In 2006, the Royal Tropical Institute donated footage of our former colonies Surinam and Indonesia. These photographs were digitally "restored" by volunteers (edited so that the images would become clearer). Via Wikipedia, the Tropenmusem publishes information about the Surinam Marrons, descendants of the Africans who were forced to Surinam by slave traders.Also, volunteers translate captions into Bahasa Indonesian for the Indonesian Wikipedia. Institutes such as the Tropenmuseum benefit from Wikipedia's archiving of photographs. The material is used fanatically, improved by volunteers, and is provided with secondary information (metadata). This means that more people are being able to profit from the collection, which in turn increases its importance.

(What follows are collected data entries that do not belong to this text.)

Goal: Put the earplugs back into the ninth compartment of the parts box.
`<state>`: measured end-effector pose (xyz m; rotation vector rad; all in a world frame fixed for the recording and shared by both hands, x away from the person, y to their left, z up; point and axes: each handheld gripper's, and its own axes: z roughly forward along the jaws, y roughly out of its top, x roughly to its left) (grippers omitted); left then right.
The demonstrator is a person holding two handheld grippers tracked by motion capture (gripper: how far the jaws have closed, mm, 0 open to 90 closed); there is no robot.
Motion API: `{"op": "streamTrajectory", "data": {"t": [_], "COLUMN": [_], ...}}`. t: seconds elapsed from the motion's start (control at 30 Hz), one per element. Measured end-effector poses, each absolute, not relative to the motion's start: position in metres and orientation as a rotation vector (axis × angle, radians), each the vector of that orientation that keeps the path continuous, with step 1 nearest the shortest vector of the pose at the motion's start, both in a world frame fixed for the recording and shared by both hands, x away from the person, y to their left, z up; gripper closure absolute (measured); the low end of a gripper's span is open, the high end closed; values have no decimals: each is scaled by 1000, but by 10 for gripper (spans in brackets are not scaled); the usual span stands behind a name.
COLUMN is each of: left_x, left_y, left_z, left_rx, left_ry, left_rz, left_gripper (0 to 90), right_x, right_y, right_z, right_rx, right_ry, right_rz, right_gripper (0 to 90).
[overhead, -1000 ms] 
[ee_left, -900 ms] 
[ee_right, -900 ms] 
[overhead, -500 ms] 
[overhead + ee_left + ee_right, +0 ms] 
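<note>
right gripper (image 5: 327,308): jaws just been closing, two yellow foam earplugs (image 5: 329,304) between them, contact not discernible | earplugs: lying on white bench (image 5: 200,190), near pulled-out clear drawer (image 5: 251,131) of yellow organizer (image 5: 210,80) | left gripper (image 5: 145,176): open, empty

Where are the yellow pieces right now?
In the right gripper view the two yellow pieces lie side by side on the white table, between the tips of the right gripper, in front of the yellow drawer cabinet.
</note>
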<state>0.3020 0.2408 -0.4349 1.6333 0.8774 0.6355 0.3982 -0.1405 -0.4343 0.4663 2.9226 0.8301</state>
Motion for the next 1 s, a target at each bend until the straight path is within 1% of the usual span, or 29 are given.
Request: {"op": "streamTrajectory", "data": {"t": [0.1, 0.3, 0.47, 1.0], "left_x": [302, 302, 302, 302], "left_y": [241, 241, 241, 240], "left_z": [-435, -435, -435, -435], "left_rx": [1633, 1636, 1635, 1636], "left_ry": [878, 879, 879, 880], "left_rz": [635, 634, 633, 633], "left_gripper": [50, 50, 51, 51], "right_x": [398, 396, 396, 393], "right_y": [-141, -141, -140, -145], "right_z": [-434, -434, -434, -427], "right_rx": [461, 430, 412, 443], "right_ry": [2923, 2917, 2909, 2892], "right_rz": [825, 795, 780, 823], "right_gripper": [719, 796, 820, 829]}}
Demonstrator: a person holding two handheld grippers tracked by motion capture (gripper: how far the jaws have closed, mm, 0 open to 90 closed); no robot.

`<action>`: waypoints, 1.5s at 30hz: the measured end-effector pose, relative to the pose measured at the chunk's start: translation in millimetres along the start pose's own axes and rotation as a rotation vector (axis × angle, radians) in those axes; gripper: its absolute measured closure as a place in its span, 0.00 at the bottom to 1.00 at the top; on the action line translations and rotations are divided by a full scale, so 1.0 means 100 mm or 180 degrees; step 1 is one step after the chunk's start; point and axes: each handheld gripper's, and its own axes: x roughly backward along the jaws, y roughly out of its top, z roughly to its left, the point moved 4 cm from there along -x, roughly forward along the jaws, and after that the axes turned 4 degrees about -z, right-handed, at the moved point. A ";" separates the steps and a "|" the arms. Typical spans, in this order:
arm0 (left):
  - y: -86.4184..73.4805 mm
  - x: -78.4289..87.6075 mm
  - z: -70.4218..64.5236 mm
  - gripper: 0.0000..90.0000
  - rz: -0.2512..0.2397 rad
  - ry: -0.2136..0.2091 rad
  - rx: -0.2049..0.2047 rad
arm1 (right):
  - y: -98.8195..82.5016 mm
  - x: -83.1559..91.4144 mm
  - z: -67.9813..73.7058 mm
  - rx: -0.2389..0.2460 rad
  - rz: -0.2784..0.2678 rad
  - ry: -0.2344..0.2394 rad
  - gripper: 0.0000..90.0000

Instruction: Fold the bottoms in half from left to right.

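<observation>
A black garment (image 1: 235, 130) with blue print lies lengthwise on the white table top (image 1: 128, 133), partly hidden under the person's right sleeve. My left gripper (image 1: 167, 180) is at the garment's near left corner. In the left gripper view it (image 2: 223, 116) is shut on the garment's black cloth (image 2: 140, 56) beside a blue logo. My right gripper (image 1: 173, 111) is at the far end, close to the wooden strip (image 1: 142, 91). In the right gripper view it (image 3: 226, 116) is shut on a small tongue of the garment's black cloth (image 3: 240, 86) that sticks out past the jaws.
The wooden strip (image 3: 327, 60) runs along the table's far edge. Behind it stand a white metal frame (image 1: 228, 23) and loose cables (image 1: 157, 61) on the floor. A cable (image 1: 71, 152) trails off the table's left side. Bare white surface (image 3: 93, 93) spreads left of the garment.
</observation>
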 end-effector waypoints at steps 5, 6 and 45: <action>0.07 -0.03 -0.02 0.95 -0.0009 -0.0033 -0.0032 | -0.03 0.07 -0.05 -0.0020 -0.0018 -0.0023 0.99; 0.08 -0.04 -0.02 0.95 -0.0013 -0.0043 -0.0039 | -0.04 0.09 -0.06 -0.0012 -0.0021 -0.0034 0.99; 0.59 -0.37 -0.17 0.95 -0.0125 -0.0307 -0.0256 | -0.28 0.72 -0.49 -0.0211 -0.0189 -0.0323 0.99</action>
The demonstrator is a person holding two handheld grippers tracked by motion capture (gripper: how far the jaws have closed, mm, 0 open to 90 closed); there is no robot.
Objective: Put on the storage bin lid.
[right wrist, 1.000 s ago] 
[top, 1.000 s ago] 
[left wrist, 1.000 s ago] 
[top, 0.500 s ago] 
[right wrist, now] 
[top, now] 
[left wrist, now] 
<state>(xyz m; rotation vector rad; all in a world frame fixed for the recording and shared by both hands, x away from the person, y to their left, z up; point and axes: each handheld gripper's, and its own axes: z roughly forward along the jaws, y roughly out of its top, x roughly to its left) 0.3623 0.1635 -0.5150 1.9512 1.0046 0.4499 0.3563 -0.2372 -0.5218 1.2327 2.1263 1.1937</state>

Of course, museums and archives publish their collection on their own website, but they lack the manpower and critical mass to improve the information. Also, digitalizing their collection doesn't necessarily increase visibility or reach a wide audience. By collaborating with Wikipedia, they’re easier to find through search engines, and they're able to reach a different target group. And, of course, an encyclopaedia remains an encyclopaedia; it's no online museum or archive.

For many museums, yielding control over their collections by donating footage under a free license is a great shift in thinking. The license naturally has some conditions, like referencing its source, but usually the material is also released commercially. Through using platforms such as the Internet, museums are developing new business models to place art and culture at the foreground. The first steps have been made in making available materials, made with public money, to the public domain. All of us are now able to use this material, which is good for creativity and, who knows, good for art.